- TASK DIRECTIONS -
Each line in the entries below that contains the word "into" counts once. Report how many there are and nothing more.

[Dataset items]
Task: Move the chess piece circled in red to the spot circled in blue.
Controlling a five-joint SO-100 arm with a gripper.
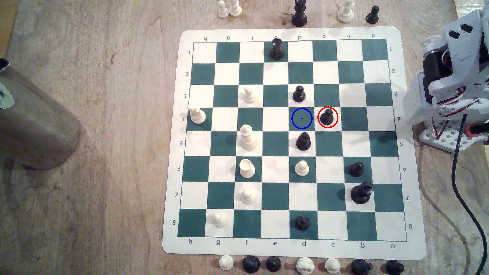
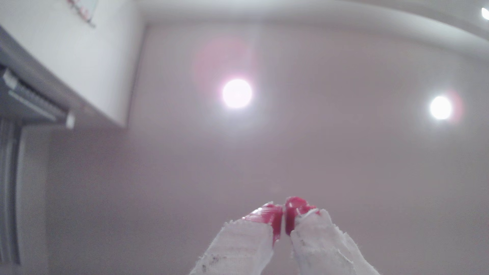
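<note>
Nothing of the task looks done yet. Taking the green-and-white vinyl chessboard (image 1: pixel 291 137) on the pale wooden counter (image 1: pixel 105 132) as the landmark: near its middle, on row 4, the small glossy black pawn with a round ball head (image 1: pixel 327 117) stands upright inside the red ring on a white square. Just beside it, toward the exterior view's left, the dark green square marked with a thin blue ring (image 1: pixel 301 118) lies bare. Lifting, carrying and setting down all seem left to do. The white plastic robot arm (image 1: pixel 455 79) sits folded off the board's edge at the exterior view's right, well apart from the pawn. In the wrist view, the hand (image 2: pixel 284 219), red-tipped and wrapped in white tape, points up at a ceiling, its tips together around nothing.
</note>
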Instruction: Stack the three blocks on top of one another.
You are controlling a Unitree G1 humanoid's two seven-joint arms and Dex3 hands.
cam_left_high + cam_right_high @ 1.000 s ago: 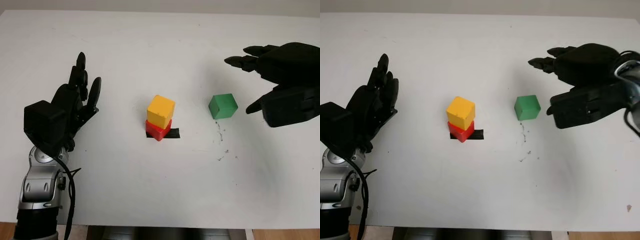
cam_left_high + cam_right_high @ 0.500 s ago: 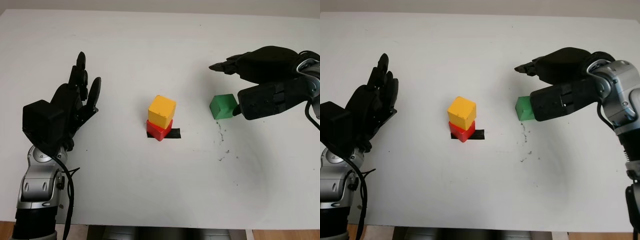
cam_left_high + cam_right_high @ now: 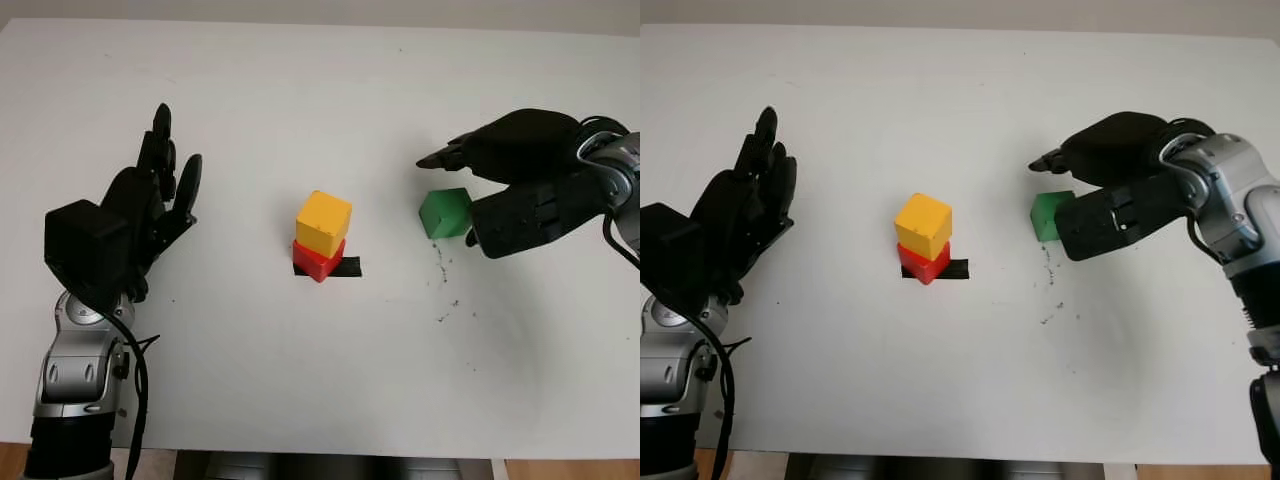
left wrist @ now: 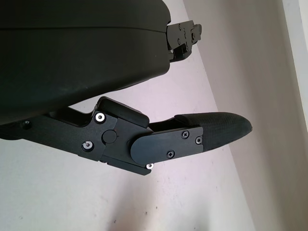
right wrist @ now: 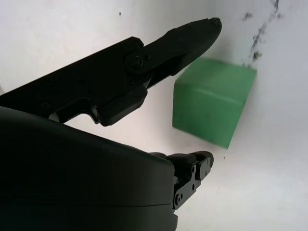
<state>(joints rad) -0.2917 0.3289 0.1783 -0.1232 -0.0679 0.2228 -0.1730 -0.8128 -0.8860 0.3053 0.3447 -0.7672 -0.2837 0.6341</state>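
On the white table (image 3: 300,400), the green cube block (image 3: 444,212) sits right of centre frame, just left of my right hand (image 3: 520,185), which brackets it unclenched, not yet gripping. The yellow-on-red stack (image 3: 321,235) waits at centre; my open left hand (image 3: 140,215) hovers far left.

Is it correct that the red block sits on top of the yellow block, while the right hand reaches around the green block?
Not quite: the left eye view shows the yellow block on top of the red block. The right hand does reach around the green block.
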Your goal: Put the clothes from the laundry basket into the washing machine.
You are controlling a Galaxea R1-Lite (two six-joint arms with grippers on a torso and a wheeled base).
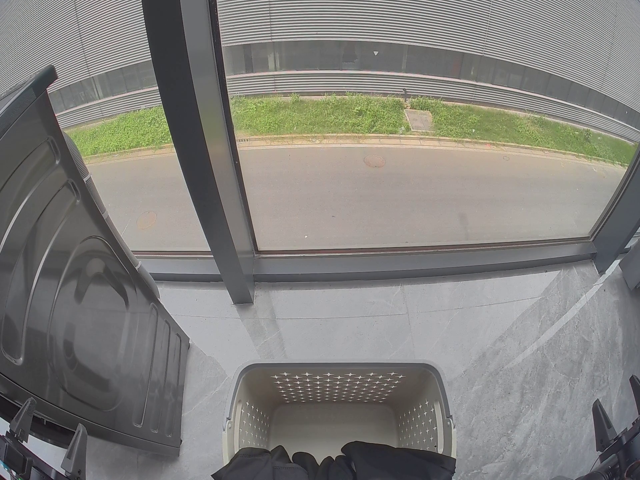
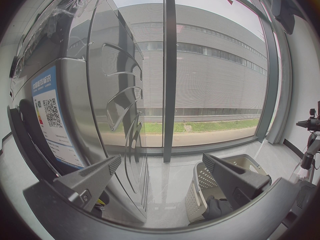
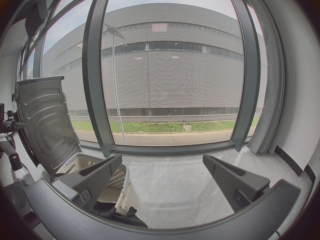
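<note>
The beige laundry basket [image 1: 337, 385] stands on the floor in front of me, with black clothes [image 1: 347, 465] draped over its near rim. The same basket [image 2: 203, 184] and black clothes [image 2: 216, 208] lie low in the left wrist view. The grey washing machine [image 1: 73, 301] stands to the left, its side panel facing me. My left gripper [image 1: 48, 435] is open at the bottom left, beside the machine, with nothing between its fingers [image 2: 96, 177]. My right gripper [image 1: 620, 415] is open at the bottom right, well clear of the basket [image 3: 123, 187].
A large window with a dark vertical frame post [image 1: 200, 135] runs along the back, its sill [image 1: 400, 261] just beyond the basket. Grey tiled floor [image 1: 520, 355] lies free to the right of the basket. A wall and curtain [image 3: 276, 100] stand on the right.
</note>
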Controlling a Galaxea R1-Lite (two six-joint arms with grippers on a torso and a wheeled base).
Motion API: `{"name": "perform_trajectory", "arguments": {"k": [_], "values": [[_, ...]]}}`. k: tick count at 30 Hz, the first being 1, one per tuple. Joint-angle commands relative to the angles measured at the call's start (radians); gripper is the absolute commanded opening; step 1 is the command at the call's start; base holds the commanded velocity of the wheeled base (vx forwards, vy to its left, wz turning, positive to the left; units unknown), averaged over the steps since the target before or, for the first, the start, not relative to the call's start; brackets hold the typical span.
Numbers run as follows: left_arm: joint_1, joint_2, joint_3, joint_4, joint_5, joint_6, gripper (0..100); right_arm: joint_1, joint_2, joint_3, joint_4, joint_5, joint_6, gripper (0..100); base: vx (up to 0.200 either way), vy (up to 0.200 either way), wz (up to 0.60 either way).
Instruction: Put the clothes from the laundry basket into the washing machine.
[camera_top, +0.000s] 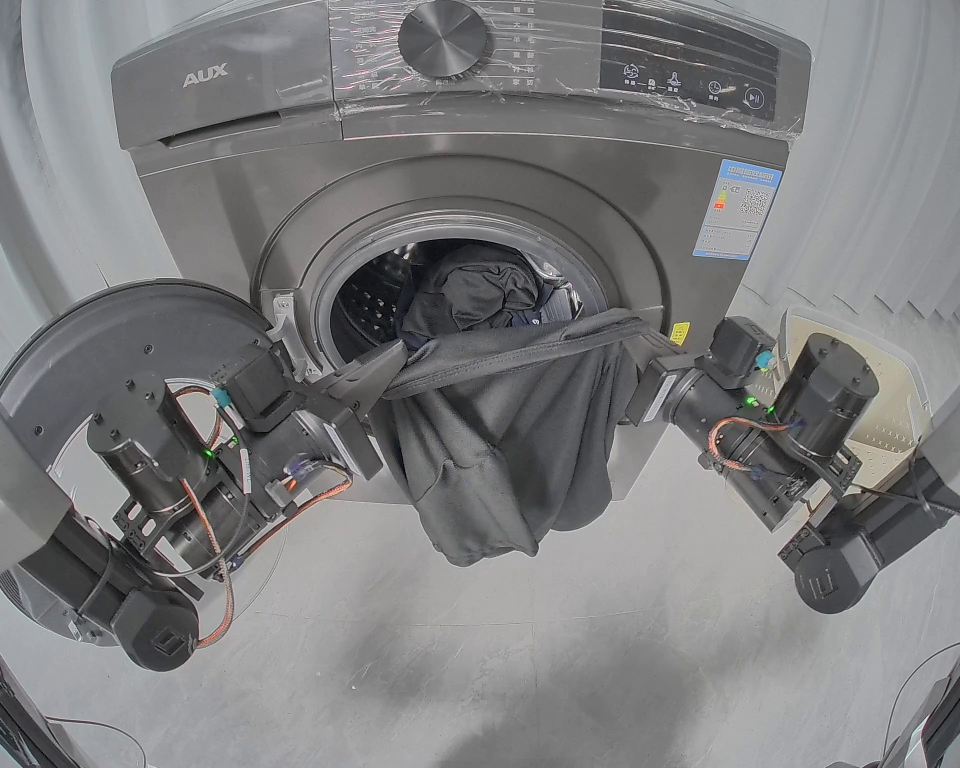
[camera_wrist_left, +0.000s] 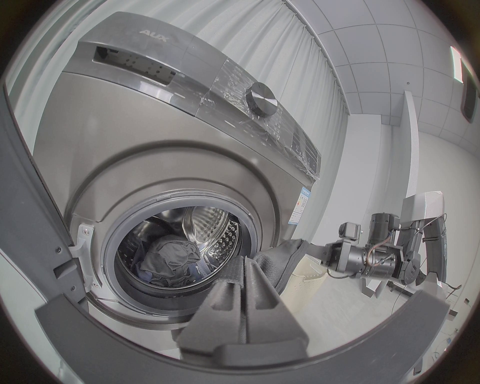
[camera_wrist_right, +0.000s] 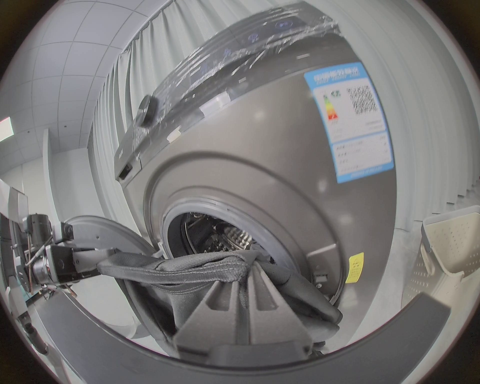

- WORKED SOLUTION -
2